The task. Copy every line from the records below that holds the word "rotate".

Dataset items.
((
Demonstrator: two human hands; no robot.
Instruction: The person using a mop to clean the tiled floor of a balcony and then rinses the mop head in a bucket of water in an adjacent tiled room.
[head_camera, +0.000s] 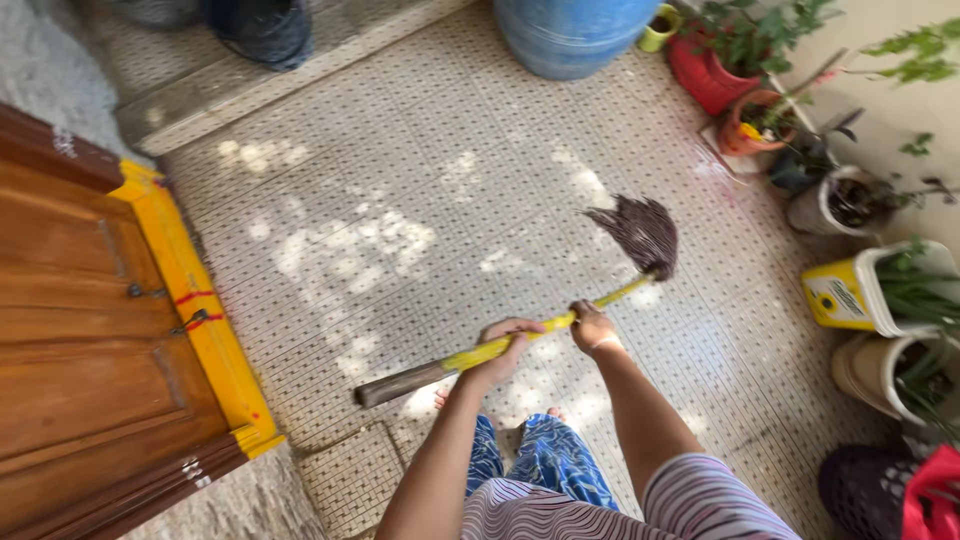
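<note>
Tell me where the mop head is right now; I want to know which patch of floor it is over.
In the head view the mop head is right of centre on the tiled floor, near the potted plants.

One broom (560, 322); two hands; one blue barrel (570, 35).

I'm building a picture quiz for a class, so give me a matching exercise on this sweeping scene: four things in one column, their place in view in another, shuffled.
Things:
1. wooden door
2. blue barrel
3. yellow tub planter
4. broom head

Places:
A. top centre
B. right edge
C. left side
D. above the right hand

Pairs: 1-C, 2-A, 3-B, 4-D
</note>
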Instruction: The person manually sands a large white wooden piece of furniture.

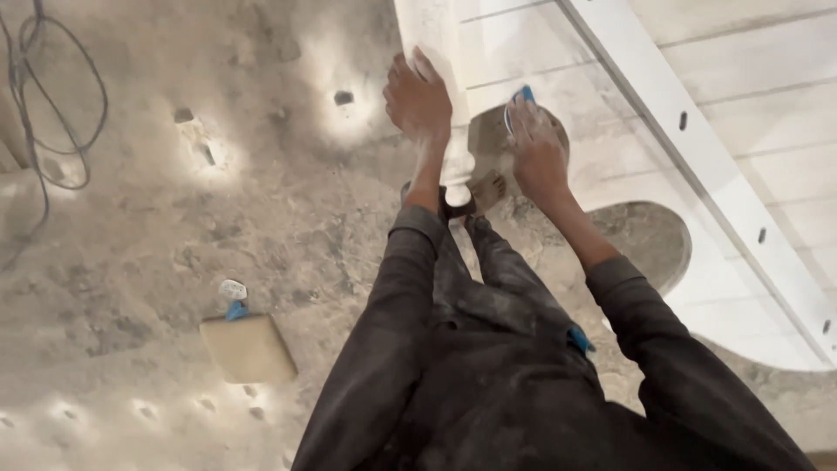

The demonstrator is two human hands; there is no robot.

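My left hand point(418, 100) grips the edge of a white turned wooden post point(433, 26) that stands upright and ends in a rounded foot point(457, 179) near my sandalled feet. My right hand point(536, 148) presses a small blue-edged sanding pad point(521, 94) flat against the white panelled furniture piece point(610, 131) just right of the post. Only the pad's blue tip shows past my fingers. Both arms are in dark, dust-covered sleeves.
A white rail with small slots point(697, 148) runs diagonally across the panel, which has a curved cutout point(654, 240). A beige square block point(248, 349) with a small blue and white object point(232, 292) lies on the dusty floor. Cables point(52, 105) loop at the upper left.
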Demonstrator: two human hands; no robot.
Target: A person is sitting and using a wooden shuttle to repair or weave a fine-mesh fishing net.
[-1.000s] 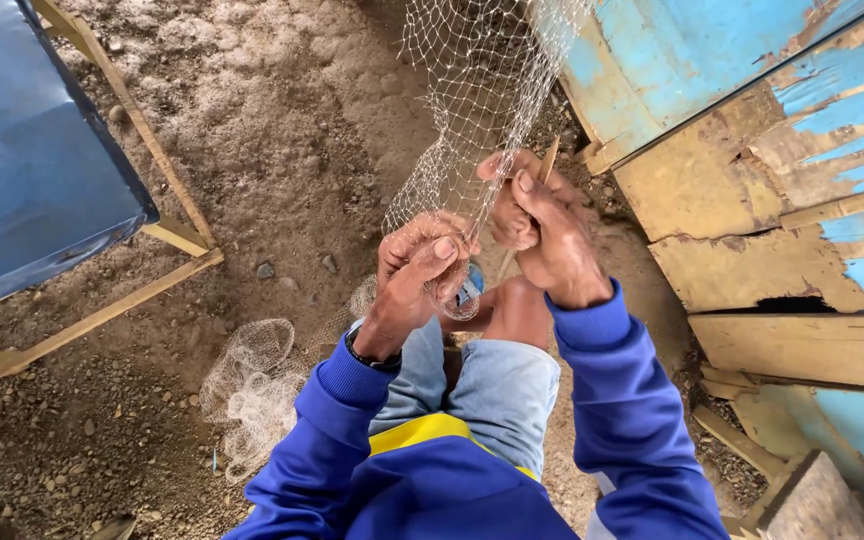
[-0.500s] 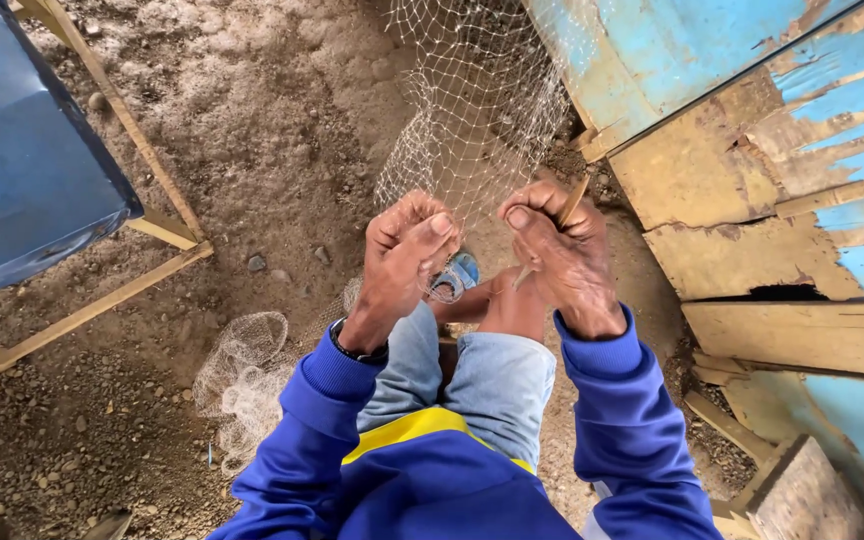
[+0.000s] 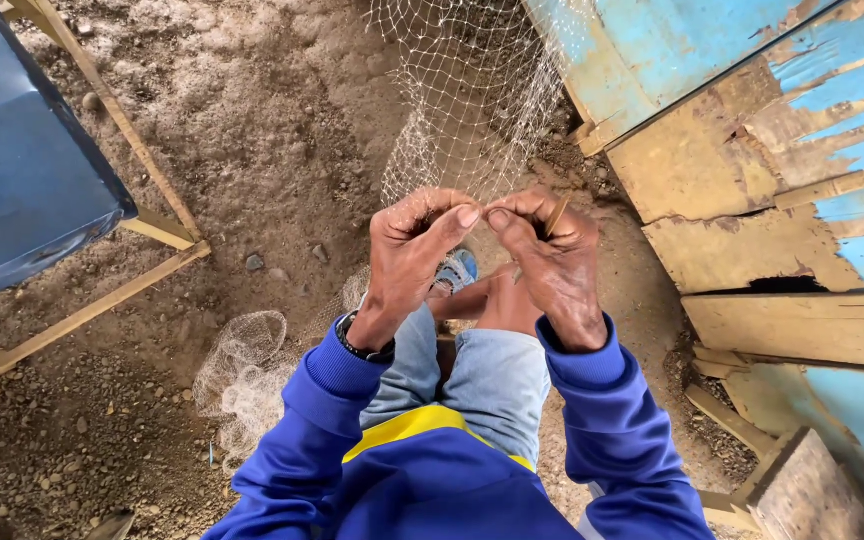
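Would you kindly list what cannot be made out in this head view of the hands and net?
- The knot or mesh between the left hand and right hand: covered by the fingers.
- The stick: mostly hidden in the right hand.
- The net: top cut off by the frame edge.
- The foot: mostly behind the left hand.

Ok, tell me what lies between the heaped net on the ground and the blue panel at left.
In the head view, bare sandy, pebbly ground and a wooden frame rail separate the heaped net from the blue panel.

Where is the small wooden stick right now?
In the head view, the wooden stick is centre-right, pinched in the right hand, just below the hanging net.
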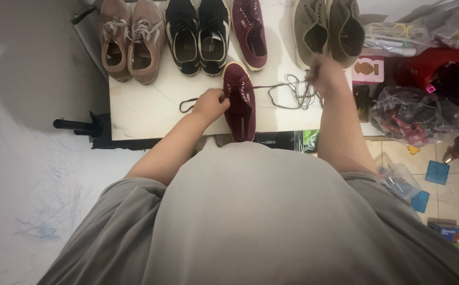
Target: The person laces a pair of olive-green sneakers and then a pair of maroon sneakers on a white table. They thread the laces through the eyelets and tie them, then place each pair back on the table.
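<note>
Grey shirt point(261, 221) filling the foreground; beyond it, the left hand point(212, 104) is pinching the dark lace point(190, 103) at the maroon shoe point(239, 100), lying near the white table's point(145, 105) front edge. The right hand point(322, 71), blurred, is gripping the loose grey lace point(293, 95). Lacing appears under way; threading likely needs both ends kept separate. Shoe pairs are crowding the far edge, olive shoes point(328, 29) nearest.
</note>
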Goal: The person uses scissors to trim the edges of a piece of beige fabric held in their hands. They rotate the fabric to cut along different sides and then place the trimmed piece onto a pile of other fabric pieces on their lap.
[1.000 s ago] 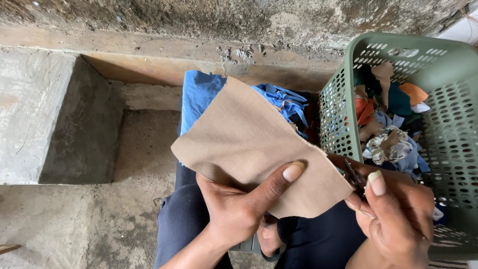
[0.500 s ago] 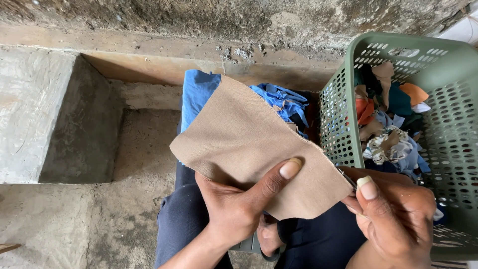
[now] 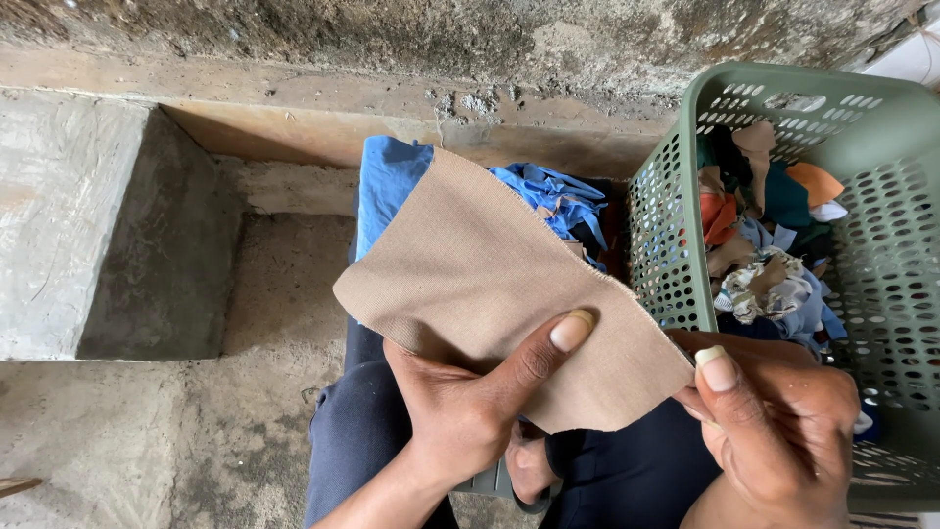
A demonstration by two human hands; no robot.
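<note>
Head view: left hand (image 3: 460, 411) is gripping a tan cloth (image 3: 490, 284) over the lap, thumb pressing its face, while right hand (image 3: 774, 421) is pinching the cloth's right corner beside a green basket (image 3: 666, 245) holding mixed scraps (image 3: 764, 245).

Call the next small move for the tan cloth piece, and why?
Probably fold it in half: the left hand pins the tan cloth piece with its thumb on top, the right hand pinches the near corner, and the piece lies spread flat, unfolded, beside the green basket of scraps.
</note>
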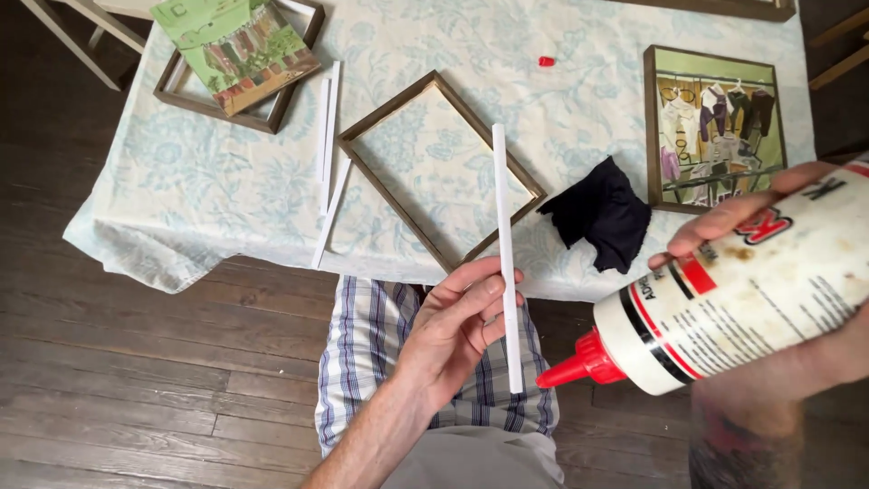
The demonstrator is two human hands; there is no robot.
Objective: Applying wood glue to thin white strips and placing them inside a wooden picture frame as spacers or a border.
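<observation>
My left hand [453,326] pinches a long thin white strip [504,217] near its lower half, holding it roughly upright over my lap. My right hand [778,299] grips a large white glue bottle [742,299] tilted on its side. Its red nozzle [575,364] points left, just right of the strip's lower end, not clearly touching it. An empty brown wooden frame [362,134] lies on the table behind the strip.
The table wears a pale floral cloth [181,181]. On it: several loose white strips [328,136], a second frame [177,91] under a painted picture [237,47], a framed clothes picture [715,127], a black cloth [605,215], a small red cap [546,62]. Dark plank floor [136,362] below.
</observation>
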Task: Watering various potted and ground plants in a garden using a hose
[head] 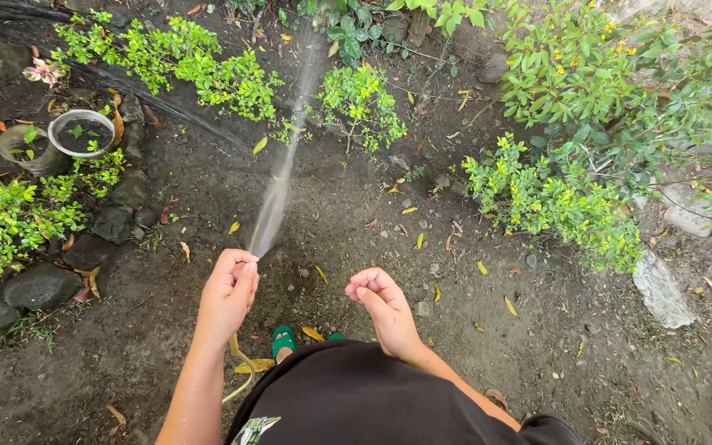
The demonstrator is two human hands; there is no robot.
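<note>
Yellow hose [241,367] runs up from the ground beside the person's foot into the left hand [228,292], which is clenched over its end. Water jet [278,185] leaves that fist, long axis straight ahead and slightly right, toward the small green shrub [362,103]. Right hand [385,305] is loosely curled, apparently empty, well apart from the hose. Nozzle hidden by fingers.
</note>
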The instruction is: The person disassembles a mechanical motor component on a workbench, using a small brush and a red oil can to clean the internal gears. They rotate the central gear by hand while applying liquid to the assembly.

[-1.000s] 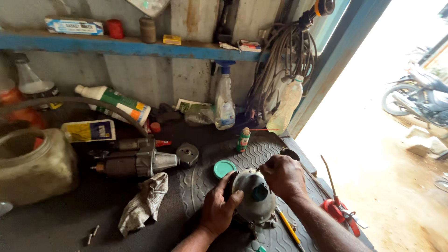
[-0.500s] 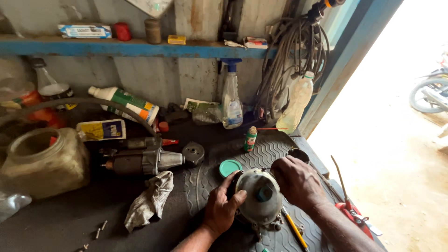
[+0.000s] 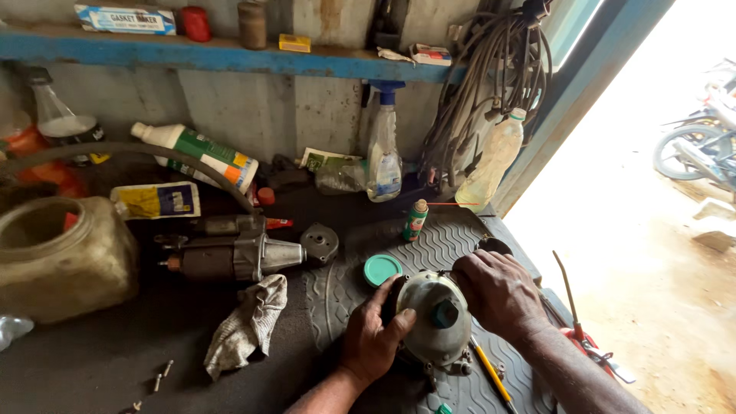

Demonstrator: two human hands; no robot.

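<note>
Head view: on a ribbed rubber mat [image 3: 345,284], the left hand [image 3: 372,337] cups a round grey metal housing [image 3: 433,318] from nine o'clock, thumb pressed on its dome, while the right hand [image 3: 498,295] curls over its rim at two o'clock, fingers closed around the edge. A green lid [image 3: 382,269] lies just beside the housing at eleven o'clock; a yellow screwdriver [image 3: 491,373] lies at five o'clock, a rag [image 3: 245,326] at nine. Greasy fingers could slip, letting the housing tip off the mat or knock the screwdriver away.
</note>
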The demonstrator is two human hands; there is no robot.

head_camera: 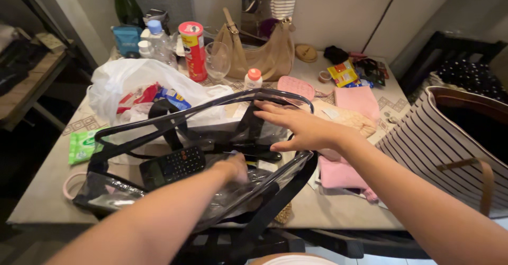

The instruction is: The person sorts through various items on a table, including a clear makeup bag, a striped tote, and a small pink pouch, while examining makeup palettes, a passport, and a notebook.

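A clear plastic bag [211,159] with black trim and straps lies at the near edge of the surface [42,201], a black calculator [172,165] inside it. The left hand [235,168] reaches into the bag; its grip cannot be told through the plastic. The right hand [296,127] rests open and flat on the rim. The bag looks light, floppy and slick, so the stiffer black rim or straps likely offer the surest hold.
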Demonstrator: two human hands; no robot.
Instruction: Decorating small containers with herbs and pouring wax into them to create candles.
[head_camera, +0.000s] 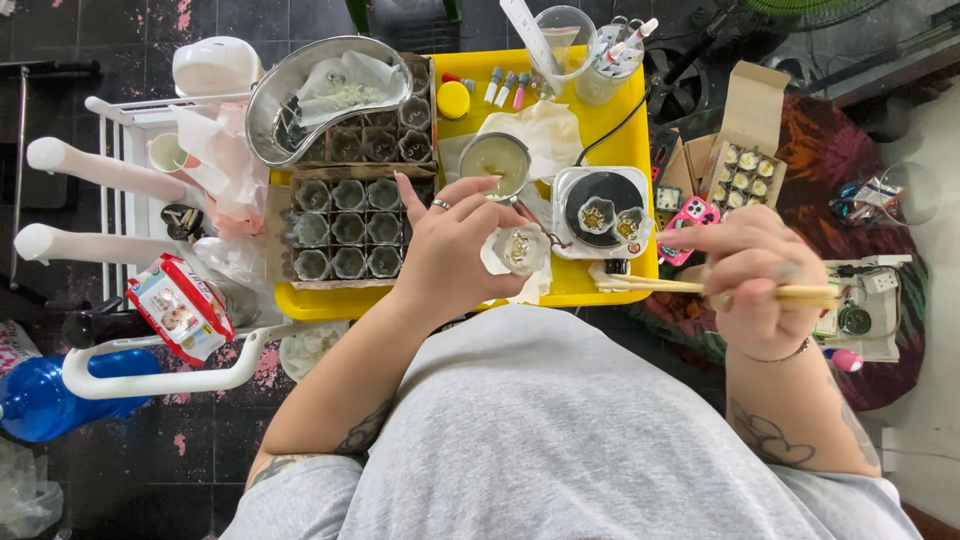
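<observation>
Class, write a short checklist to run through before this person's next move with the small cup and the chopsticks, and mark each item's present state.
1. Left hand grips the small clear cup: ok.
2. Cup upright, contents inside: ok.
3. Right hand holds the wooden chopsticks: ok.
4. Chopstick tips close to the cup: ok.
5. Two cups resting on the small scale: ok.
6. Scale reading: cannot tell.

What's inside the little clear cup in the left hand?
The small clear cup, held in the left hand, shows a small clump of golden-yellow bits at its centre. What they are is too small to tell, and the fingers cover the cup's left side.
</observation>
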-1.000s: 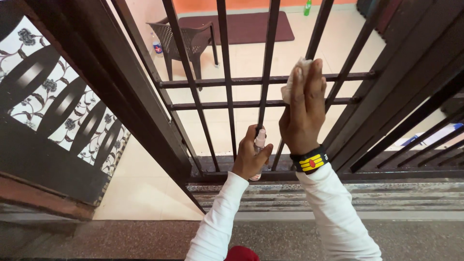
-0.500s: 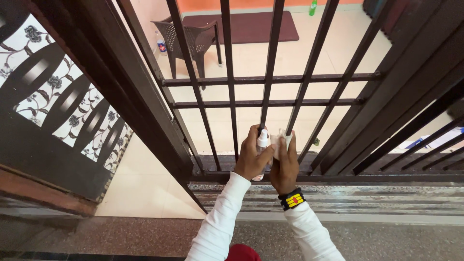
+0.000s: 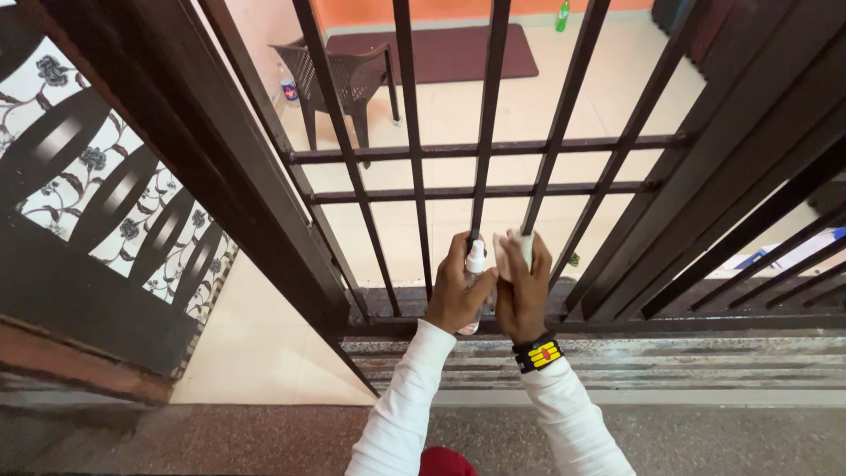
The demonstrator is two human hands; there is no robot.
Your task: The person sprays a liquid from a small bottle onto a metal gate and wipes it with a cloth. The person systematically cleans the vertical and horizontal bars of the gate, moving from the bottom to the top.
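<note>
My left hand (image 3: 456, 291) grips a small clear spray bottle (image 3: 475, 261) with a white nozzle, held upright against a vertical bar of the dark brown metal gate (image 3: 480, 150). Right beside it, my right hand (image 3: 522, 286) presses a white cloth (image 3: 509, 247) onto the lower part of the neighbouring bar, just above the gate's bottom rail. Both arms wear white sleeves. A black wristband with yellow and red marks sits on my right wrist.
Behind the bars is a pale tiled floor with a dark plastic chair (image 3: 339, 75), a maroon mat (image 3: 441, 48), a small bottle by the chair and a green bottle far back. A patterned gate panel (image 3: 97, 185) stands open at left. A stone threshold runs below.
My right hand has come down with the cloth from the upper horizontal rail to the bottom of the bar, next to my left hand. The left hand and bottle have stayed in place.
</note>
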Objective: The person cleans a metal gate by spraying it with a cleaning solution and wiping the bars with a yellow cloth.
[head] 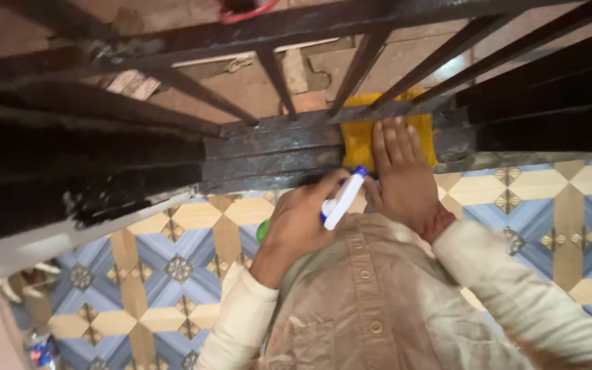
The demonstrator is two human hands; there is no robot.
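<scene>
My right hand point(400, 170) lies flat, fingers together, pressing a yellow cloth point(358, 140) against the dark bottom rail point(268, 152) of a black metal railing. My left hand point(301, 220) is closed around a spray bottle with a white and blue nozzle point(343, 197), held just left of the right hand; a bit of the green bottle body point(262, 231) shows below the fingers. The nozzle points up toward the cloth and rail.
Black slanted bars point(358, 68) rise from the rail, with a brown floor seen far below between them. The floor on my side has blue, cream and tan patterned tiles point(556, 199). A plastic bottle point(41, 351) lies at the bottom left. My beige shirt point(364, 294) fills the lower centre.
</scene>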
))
Solution to the problem.
Goal: The person uses scissors to trim the edges of a piece of beige fabric held in their hands. They rotate the fabric to cut along different sides and then place the trimmed piece onto a pile of other fabric pieces on their lap.
The instruction is: The person disassembles a mechanical motor component on a workbench, using a small brush and a red oil can to clean the internal gears. They rotate the central gear by hand while applying liquid to the assembly.

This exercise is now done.